When a loved one passes, Schaetter said the majority of arrangements can be made by telephone and via the internet.

He said the funeral home only allows three people in the building to make arrangements while sitting six feet apart. Other family members can join in by telephone or internet.

Schaetter said that they adhere to strict cleaning and sanitizing guidelines at all times at the funeral home.

The National Funeral Directors Association and the Texas Funeral Directors Association has also announced guidelines for funeral homes to follow while still being respectful of the deceased.

“It has been suggested that we treat every corpse like it was infected,” Schaetter said.

He said it is especially important to take extra precautions after the TFDA announced on Tuesday that a study showed a body that had been embalmed three days prior still tested positive for the active coronavirus.


Fredericksburg Funeral Home

Fredericksburg Funeral Home is also adjusting the way it handles funerals and “trying to adapt as best as possible.”

Max Beckmann, owner and funeral director in charge, explained that families holding a visitation strictly follow the 10-people guideline.

For a recent visitation at the funeral home, for example, Beckmann said only five immediate family members were present and only five people were allowed in the building.

Each person was required to wear gloves and masks and maintain the six-foot social distance guidelines.

During the visitation, funeral home staff was constantly sanitizing and disinfecting surfaces. “We are trying to keep everything as sanitary as possible,” he explained.

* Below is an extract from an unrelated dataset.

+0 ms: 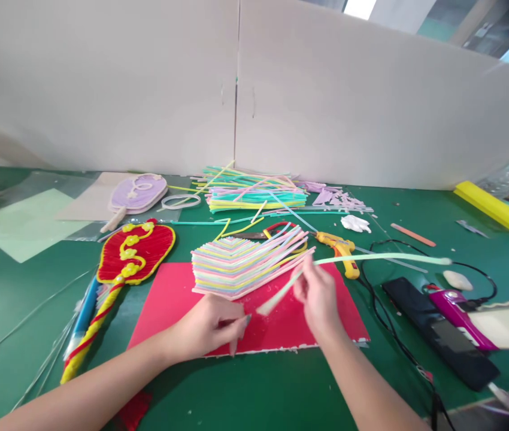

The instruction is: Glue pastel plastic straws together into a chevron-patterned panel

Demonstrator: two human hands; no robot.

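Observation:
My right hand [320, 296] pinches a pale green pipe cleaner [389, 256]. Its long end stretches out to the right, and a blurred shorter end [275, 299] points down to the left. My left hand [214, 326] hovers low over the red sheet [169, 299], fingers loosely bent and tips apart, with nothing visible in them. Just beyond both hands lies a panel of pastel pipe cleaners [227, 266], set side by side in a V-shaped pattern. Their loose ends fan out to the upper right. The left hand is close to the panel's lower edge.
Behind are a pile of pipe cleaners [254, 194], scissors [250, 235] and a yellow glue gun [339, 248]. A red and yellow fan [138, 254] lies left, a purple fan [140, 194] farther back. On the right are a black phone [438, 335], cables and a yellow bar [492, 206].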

“This is all very difficult on families,” Beckmann said. “They want to hug each other and cry on each other’s shoulders, but they aren’t allowed to. They have to maintain social distancing.”

They also have to go their separate ways since no post-service gatherings or receptions are allowed.

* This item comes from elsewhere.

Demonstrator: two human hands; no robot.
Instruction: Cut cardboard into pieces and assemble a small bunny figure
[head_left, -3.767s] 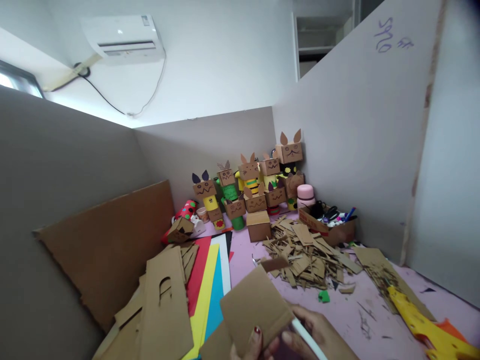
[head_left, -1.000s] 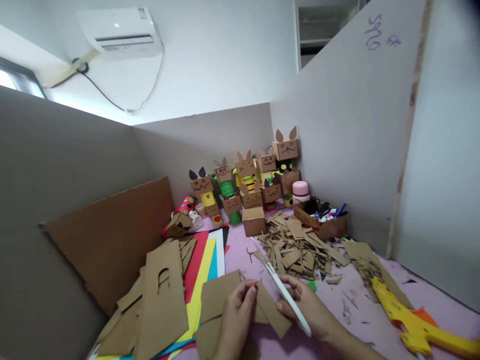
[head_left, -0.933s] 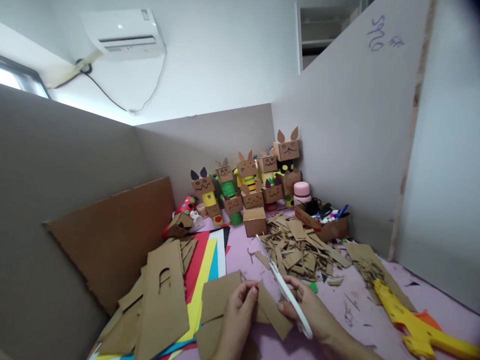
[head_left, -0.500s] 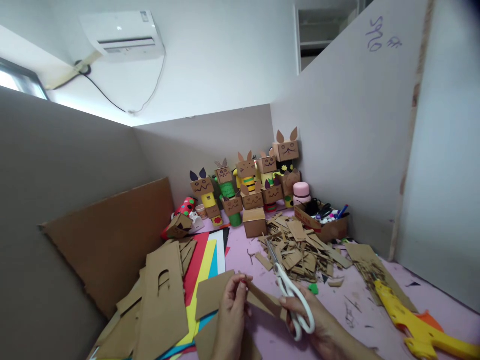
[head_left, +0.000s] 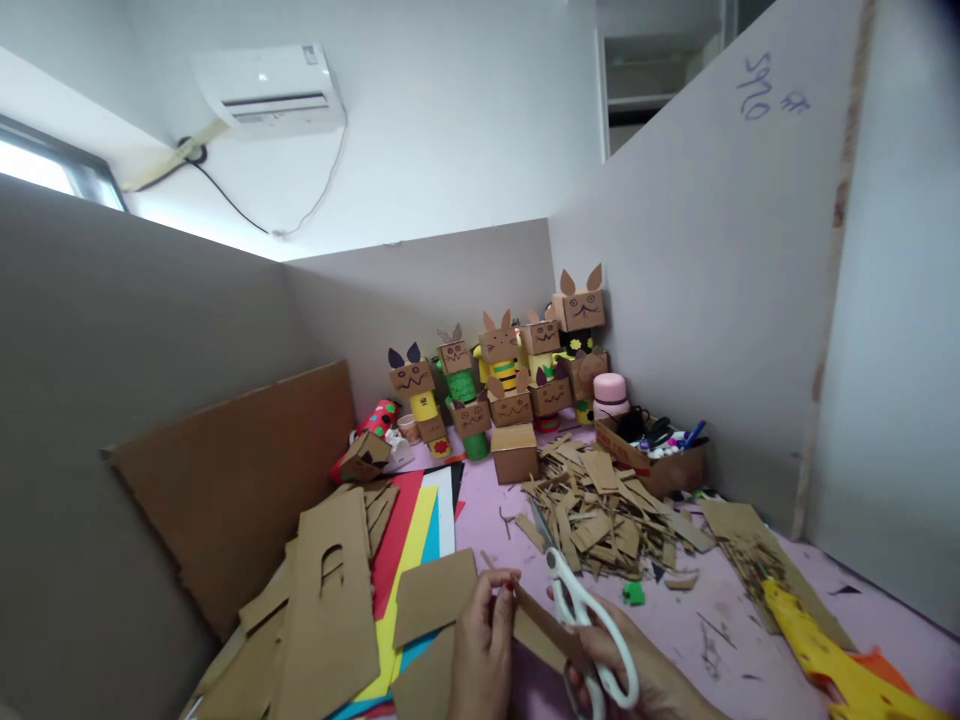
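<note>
My left hand [head_left: 482, 640] is closed, its thumb and fingers pinching the upper end of a narrow brown cardboard piece [head_left: 551, 622]. The strip slants down to the right, and its lower end reaches the fingers of my right hand [head_left: 626, 655]. That hand is wrapped round white-handled scissors [head_left: 616, 650], whose blades point up and away towards a heap of cardboard scraps [head_left: 600, 515]. Flat cardboard pieces [head_left: 433, 597] lie just left of my left hand, over coloured paper sheets [head_left: 405, 545].
Cardboard box-head figures [head_left: 510, 405] stand at the back behind a small plain box [head_left: 515, 455]. An open carton of pens [head_left: 664, 465] is at the back right, a yellow glue gun [head_left: 817, 650] at front right. Large cardboard sheets [head_left: 330, 640] lie left; grey partitions [head_left: 705, 270] enclose the table.
The whole view has shifted slightly, so things appear lower and further right. Both hands keep their holds on the cardboard strip and scissors, and the scissor blades show less now.
</note>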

Beckmann agreed most families are opting for graveside services at this time with services at a later date.

He said his business can also offer livestreaming services. In addition, they can tape a service and make it available on a disc.

“If you come from a big family, think how hard it is to tell them they can’t come,” Beckmann said.

The number of family members allowed to come in and make arrangements is also limited, he said, adding they must social distance while making arrangements. Others can participate by telephone or internet.

“Everybody has been very understanding,” Beckmann said, “but they may not like it. They understand that the world has changed for now.”


Alternative service

The Rev. Bobby Vitek of Holy Ghost Lutheran Church found himself in a unique situation recently with a family who still wanted to gather as a family to mourn their loved one.

But the problem was that there were more than 20 people.

So, they conducted the service over the telephone with Vitek and family members participating from their own homes.

“God was honored and the person was remembered well,” Vitek said. “It worked and the family was understanding and appreciative.”

“We are having to come up with creative ways to minister to those who are hurting,” Vitek said. “We try to think outside the box so we can be effective.”

He added that when things settle down, families and friends are encouraged to come back together for a grand celebration.